Task: Print the listing again exactly, leaving nothing out.

----------------

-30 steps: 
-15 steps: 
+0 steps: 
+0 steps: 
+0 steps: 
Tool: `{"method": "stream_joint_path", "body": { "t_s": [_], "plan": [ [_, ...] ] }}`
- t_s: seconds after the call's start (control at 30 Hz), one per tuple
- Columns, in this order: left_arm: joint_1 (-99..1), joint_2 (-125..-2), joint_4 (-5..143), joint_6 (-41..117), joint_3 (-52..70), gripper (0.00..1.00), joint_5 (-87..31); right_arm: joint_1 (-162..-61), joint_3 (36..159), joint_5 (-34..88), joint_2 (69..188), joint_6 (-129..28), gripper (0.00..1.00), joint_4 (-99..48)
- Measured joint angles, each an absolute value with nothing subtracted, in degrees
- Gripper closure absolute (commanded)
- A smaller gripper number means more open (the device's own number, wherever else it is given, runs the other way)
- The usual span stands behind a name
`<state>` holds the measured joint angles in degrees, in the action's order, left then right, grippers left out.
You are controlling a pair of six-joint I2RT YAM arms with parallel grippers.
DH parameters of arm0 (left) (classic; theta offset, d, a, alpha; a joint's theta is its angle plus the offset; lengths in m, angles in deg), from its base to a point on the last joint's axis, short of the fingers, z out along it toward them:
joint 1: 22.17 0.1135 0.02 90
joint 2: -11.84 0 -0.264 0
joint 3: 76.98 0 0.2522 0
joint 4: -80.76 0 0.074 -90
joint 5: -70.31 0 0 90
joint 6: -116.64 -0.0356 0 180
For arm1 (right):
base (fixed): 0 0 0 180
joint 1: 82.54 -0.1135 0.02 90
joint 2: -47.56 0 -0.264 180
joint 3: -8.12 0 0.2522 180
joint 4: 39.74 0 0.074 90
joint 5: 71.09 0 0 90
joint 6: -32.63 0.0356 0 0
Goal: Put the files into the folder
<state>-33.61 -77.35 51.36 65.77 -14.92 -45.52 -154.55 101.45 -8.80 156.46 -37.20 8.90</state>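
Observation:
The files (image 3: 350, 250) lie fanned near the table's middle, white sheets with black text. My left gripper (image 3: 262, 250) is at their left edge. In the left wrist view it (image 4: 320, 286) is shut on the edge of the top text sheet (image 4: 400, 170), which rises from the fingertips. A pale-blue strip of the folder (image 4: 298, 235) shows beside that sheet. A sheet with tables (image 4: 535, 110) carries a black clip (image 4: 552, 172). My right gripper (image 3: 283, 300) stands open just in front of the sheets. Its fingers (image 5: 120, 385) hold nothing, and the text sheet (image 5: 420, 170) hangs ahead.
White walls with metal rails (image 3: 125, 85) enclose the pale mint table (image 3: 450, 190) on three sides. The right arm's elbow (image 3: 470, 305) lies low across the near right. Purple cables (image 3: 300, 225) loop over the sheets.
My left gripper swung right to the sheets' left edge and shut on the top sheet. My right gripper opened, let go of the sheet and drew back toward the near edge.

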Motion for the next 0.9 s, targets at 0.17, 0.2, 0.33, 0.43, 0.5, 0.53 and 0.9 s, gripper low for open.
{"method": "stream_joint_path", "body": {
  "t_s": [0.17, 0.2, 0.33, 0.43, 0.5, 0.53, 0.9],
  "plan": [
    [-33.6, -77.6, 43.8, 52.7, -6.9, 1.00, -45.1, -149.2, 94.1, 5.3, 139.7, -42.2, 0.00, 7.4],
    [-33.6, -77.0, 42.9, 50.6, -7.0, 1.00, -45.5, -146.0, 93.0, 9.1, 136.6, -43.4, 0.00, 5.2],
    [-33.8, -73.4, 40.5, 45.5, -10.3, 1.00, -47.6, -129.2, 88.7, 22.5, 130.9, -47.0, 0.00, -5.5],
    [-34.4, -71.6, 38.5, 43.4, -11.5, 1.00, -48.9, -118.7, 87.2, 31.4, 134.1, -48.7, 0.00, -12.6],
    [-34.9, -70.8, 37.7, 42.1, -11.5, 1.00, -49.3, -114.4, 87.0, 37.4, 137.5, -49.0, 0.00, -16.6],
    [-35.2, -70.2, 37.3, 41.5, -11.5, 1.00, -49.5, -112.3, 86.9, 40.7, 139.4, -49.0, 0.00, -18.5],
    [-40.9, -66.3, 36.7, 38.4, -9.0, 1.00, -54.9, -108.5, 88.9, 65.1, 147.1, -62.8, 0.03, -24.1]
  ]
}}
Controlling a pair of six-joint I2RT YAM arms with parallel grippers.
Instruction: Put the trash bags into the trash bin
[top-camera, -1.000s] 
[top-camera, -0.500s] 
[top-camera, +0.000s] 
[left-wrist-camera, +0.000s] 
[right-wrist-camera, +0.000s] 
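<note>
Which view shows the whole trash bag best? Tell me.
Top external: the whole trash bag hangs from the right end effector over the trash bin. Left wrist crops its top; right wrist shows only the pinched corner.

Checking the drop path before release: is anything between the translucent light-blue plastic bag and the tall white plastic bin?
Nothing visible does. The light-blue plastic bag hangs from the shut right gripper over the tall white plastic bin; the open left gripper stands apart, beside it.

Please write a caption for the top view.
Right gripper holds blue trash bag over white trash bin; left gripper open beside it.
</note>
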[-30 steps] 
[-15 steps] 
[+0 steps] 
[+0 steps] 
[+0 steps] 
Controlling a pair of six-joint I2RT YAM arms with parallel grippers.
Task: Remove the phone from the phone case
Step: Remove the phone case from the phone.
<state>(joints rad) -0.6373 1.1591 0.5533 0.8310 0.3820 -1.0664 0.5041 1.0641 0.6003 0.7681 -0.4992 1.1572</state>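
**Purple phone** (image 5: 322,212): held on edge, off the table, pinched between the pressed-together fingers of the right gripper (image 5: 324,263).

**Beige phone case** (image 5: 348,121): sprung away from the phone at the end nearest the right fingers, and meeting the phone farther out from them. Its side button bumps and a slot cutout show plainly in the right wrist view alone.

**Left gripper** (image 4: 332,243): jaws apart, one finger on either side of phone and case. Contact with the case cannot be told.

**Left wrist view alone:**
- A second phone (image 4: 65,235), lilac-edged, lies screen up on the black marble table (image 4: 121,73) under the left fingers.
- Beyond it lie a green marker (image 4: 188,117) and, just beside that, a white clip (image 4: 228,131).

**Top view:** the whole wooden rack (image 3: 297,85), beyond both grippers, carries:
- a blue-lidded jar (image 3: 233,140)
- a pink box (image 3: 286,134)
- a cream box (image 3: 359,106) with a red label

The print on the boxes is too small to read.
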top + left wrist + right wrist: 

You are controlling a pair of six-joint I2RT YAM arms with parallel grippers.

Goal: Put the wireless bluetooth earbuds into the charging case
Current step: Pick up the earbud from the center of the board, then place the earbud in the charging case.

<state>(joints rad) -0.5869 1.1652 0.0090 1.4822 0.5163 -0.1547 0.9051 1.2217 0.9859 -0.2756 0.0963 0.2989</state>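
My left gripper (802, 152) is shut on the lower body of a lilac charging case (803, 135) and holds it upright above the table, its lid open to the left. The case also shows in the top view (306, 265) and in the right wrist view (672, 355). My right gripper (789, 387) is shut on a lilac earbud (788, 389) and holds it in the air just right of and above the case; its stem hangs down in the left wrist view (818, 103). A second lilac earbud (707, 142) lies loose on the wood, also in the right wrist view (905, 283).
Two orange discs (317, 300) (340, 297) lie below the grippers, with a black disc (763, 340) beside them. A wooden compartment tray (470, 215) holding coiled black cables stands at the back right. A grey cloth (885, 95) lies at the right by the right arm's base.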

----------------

Response area:
-30 steps: 
-15 steps: 
+0 steps: 
+0 steps: 
+0 steps: 
Tool: `{"method": "stream_joint_path", "body": { "t_s": [_], "plan": [ [_, ...] ] }}`
- t_s: seconds after the call's start (control at 30 Hz), one per tuple
- Columns, in this order: left_arm: joint_1 (-99..1), joint_2 (-125..-2), joint_4 (-5..143), joint_6 (-41..117), joint_3 (-52..70), gripper (0.00..1.00), joint_5 (-87..31); right_arm: joint_1 (-162..-61), joint_3 (36..159), joint_5 (-34..88), joint_2 (69..188), joint_6 (-129..28), gripper (0.00..1.00), joint_4 (-99..48)
- Measured joint angles, each an absolute value with nothing subtracted, in degrees
- Gripper closure absolute (commanded)
- A smaller gripper number means more open (the device's own number, wherever else it is given, runs the other way)
- The usual span stands behind a name
`<state>` holds the measured joint angles in degrees, in the action's order, left then right, grippers left out.
You are controlling a pair of six-joint I2RT YAM arms with parallel grippers.
DH parameters of arm0 (left) (classic; theta offset, d, a, alpha; a joint's theta is its angle plus the offset; lengths in m, angles in deg), from its base to a point on the last joint's axis, short of the fingers, z out along it toward them:
joint 1: 22.17 0.1135 0.02 90
joint 2: -11.84 0 -0.264 0
joint 3: 76.98 0 0.2522 0
joint 4: -80.76 0 0.074 -90
joint 5: -70.31 0 0 90
joint 6: -116.64 -0.0356 0 180
For arm1 (right):
base (fixed): 0 0 0 180
joint 1: 82.54 -0.1135 0.02 90
joint 2: -47.56 0 -0.264 180
joint 3: -8.12 0 0.2522 180
joint 4: 39.74 0 0.074 90
joint 5: 71.09 0 0 90
joint 6: -32.63 0.0356 0 0
Goal: Put the files into the folder
<state>-33.61 -77.35 51.36 65.77 -14.92 -45.52 -154.55 101.45 -8.80 156.46 -37.20 8.90</state>
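Observation:
The files (image 3: 350, 250) lie fanned near the table's middle, white sheets with black text. My left gripper (image 3: 262, 250) is at their left edge. In the left wrist view it (image 4: 320, 286) is shut on the edge of the top text sheet (image 4: 400, 170), which rises from the fingertips. A pale-blue strip of the folder (image 4: 298, 235) shows beside that sheet. A sheet with tables (image 4: 535, 110) carries a black clip (image 4: 552, 172). My right gripper (image 3: 283, 300) stands open just in front of the sheets. Its fingers (image 5: 120, 385) hold nothing, and the text sheet (image 5: 420, 170) hangs ahead.
White walls with metal rails (image 3: 125, 85) enclose the pale mint table (image 3: 450, 190) on three sides. The right arm's elbow (image 3: 470, 305) lies low across the near right. Purple cables (image 3: 300, 225) loop over the sheets.
My left gripper swung right to the sheets' left edge and shut on the top sheet. My right gripper opened, let go of the sheet and drew back toward the near edge.
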
Motion for the next 0.9 s, targets at 0.17, 0.2, 0.33, 0.43, 0.5, 0.53 and 0.9 s, gripper low for open.
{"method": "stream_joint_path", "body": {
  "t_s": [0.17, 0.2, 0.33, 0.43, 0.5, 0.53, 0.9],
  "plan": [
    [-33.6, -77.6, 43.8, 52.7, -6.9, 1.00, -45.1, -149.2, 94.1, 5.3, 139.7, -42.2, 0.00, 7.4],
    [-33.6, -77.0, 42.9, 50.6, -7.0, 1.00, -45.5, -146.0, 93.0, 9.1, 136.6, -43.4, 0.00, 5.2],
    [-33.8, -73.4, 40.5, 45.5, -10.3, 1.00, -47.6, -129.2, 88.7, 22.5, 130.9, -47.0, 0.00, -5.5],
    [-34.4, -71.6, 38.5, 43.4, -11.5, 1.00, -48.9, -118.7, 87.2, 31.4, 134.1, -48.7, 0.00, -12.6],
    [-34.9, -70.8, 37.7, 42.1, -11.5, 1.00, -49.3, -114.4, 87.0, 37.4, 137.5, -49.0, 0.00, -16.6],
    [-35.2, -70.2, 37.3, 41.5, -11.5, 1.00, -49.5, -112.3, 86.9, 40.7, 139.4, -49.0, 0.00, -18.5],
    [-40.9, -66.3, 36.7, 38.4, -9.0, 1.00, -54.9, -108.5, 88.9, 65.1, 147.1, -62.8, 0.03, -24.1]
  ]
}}
Controlling a pair of six-joint I2RT YAM arms with parallel grippers.
Instruction: Put the trash bags into the trash bin
[top-camera, -1.000s] 
[top-camera, -0.500s] 
[top-camera, +0.000s] 
[left-wrist-camera, +0.000s] 
[right-wrist-camera, +0.000s] 
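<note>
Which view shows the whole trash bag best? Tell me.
Top external: the whole trash bag hangs from the right end effector over the trash bin. Left wrist crops its top; right wrist shows only the pinched corner.

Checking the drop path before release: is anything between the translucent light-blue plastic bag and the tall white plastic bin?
Nothing visible does. The light-blue plastic bag hangs from the shut right gripper over the tall white plastic bin; the open left gripper stands apart, beside it.

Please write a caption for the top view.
Right gripper holds blue trash bag over white trash bin; left gripper open beside it.
</note>
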[-30 steps] 
[-15 steps] 
[+0 steps] 
[+0 steps] 
[+0 steps] 
Controlling a pair of six-joint I2RT YAM arms with parallel grippers.
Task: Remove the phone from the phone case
Step: Remove the phone case from the phone.
<state>(joints rad) -0.6373 1.1591 0.5533 0.8310 0.3820 -1.0664 0.5041 1.0641 0.6003 0.7681 -0.4992 1.1572</state>
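**Purple phone** (image 5: 322,212): held on edge, off the table, pinched between the pressed-together fingers of the right gripper (image 5: 324,263).

**Beige phone case** (image 5: 348,121): sprung away from the phone at the end nearest the right fingers, and meeting the phone farther out from them. Its side button bumps and a slot cutout show plainly in the right wrist view alone.

**Left gripper** (image 4: 332,243): jaws apart, one finger on either side of phone and case. Contact with the case cannot be told.

**Left wrist view alone:**
- A second phone (image 4: 65,235), lilac-edged, lies screen up on the black marble table (image 4: 121,73) under the left fingers.
- Beyond it lie a green marker (image 4: 188,117) and, just beside that, a white clip (image 4: 228,131).

**Top view:** the whole wooden rack (image 3: 297,85), beyond both grippers, carries:
- a blue-lidded jar (image 3: 233,140)
- a pink box (image 3: 286,134)
- a cream box (image 3: 359,106) with a red label

The print on the boxes is too small to read.
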top + left wrist + right wrist: 

You are controlling a pair of six-joint I2RT YAM arms with parallel grippers.

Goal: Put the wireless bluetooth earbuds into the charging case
Current step: Pick up the earbud from the center of the board, then place the earbud in the charging case.

<state>(joints rad) -0.5869 1.1652 0.0090 1.4822 0.5163 -0.1547 0.9051 1.2217 0.9859 -0.2756 0.0963 0.2989</state>
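My left gripper (802, 152) is shut on the lower body of a lilac charging case (803, 135) and holds it upright above the table, its lid open to the left. The case also shows in the top view (306, 265) and in the right wrist view (672, 355). My right gripper (789, 387) is shut on a lilac earbud (788, 389) and holds it in the air just right of and above the case; its stem hangs down in the left wrist view (818, 103). A second lilac earbud (707, 142) lies loose on the wood, also in the right wrist view (905, 283).
Two orange discs (317, 300) (340, 297) lie below the grippers, with a black disc (763, 340) beside them. A wooden compartment tray (470, 215) holding coiled black cables stands at the back right. A grey cloth (885, 95) lies at the right by the right arm's base.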

This is the complete output.